▶ [Task instructions]: The copy you print must match the listing exactly, with its pictures removed.

▶ [Dataset section]:
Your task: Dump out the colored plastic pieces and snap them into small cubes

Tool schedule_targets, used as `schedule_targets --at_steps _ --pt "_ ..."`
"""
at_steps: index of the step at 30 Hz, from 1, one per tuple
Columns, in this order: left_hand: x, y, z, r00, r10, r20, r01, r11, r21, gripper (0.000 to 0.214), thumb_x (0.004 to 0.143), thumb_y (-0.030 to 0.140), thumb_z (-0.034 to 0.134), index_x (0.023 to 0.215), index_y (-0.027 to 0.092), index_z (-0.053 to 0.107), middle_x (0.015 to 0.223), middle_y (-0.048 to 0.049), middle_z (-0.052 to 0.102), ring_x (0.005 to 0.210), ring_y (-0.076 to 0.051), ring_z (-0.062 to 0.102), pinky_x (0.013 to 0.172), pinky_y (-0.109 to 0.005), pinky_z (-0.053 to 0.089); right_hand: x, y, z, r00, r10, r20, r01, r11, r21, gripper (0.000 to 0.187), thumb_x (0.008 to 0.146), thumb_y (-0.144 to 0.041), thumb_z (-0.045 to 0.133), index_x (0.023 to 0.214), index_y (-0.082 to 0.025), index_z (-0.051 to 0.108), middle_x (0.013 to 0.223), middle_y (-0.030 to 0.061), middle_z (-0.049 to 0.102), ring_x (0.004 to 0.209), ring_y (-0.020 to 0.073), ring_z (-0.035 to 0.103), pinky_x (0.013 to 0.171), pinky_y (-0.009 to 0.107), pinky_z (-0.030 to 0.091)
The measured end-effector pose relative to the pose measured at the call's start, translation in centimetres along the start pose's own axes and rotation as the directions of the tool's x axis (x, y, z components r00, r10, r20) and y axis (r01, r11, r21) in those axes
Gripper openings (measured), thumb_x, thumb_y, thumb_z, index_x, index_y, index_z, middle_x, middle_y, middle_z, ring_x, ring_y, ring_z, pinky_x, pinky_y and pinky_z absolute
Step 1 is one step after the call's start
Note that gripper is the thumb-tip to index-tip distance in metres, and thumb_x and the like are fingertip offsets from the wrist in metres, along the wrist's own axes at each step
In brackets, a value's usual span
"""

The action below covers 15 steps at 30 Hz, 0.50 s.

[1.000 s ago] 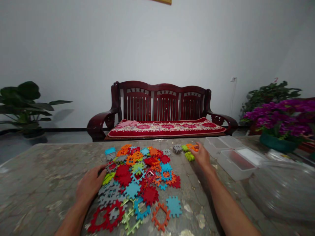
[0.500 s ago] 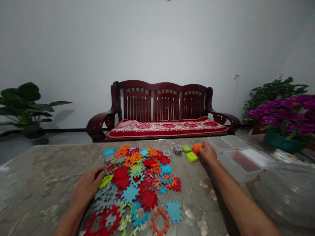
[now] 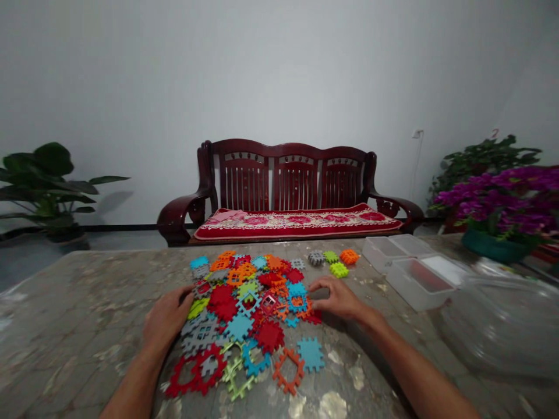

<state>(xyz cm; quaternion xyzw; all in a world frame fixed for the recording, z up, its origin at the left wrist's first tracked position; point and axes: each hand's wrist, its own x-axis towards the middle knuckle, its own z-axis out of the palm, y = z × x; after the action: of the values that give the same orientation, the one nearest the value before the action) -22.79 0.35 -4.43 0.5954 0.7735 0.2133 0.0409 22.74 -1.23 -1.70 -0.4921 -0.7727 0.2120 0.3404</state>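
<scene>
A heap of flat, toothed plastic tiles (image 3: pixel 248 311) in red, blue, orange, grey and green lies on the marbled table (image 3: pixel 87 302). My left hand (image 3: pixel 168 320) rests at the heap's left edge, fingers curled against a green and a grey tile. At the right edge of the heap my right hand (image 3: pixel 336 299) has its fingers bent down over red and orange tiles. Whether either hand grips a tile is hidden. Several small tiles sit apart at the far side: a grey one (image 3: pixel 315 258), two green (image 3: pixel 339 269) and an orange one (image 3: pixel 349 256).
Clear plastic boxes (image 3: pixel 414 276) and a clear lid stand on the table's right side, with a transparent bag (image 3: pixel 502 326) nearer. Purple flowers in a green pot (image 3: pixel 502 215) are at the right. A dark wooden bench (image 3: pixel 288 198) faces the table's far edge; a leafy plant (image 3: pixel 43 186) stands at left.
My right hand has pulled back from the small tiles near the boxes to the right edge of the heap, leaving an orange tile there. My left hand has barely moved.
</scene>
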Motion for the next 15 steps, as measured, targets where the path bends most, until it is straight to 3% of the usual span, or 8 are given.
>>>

▶ [Written answer]:
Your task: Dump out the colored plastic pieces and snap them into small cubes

Tool schedule_targets, used as `schedule_targets --at_steps _ --pt "_ ..."`
"""
at_steps: index of the step at 30 Hz, from 1, one per tuple
Columns, in this order: left_hand: x, y, z, r00, r10, r20, r01, r11, r21, gripper (0.000 to 0.214), thumb_x (0.004 to 0.143), thumb_y (-0.030 to 0.140), thumb_z (-0.034 to 0.134), index_x (0.023 to 0.215), index_y (-0.027 to 0.092), index_z (-0.053 to 0.107), middle_x (0.015 to 0.223), middle_y (-0.048 to 0.049), middle_z (-0.052 to 0.102), ring_x (0.005 to 0.210), ring_y (-0.076 to 0.051), ring_z (-0.062 to 0.102), pinky_x (0.013 to 0.172), pinky_y (-0.109 to 0.005), pinky_z (-0.053 to 0.089); right_hand: x, y, z, r00, r10, r20, r01, r11, r21, gripper (0.000 to 0.187), thumb_x (0.008 to 0.146), thumb_y (-0.144 to 0.041), thumb_z (-0.045 to 0.133), index_x (0.023 to 0.214), index_y (-0.082 to 0.025), index_z (-0.051 to 0.108), middle_x (0.013 to 0.223), middle_y (-0.030 to 0.061), middle_z (-0.049 to 0.102), ring_x (0.004 to 0.209), ring_y (-0.020 to 0.073), ring_z (-0.035 to 0.103), pinky_x (0.013 to 0.171), pinky_y (-0.009 to 0.107), pinky_z (-0.030 to 0.091)
The measured end-effector pose relative to the pose measured at the call's start, translation in centimetres along the start pose's own axes and rotation as the directions of the tool's x axis (x, y, z components r00, r10, r20) and y axis (r01, r11, r21) in those axes
Gripper openings (measured), thumb_x, thumb_y, thumb_z, index_x, index_y, index_z, middle_x, middle_y, middle_z, ring_x, ring_y, ring_z, pinky_x, pinky_y and pinky_z absolute
Step 1 is one step after the call's start
Note that gripper is the thumb-tip to index-tip distance in metres, and thumb_x and the like are fingertip offsets from the wrist in metres, along the wrist's own axes at each step
In brackets, a value's usual span
"""

The action below covers 15 steps at 30 Hz, 0.50 s.

[1.000 s ago] 
[0.500 s ago] 
[now] 

<state>(xyz cm; quaternion xyzw; all in a world frame fixed for the recording, z up, its origin at the left wrist's first tracked position; point and axes: each hand's wrist, its own x-axis towards the middle knuckle, its own z-axis out of the palm, y = z × x; after the action: of the values that give the same orientation, the one nearest the value before the action) -22.79 0.35 -4.43 0.5954 0.7735 0.2133 0.0409 22.74 -1.23 -1.70 -0.4921 -0.7727 0.2120 0.3404</state>
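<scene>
A heap of flat, toothed plastic tiles (image 3: pixel 248 311) in red, blue, orange, grey and green lies on the marbled table (image 3: pixel 87 302). My left hand (image 3: pixel 168 320) rests at the heap's left edge, fingers curled against a green and a grey tile. At the right edge of the heap my right hand (image 3: pixel 336 299) has its fingers bent down over red and orange tiles. Whether either hand grips a tile is hidden. Several small tiles sit apart at the far side: a grey one (image 3: pixel 315 258), two green (image 3: pixel 339 269) and an orange one (image 3: pixel 349 256).
Clear plastic boxes (image 3: pixel 414 276) and a clear lid stand on the table's right side, with a transparent bag (image 3: pixel 502 326) nearer. Purple flowers in a green pot (image 3: pixel 502 215) are at the right. A dark wooden bench (image 3: pixel 288 198) faces the table's far edge; a leafy plant (image 3: pixel 43 186) stands at left.
My right hand has pulled back from the small tiles near the boxes to the right edge of the heap, leaving an orange tile there. My left hand has barely moved.
</scene>
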Motion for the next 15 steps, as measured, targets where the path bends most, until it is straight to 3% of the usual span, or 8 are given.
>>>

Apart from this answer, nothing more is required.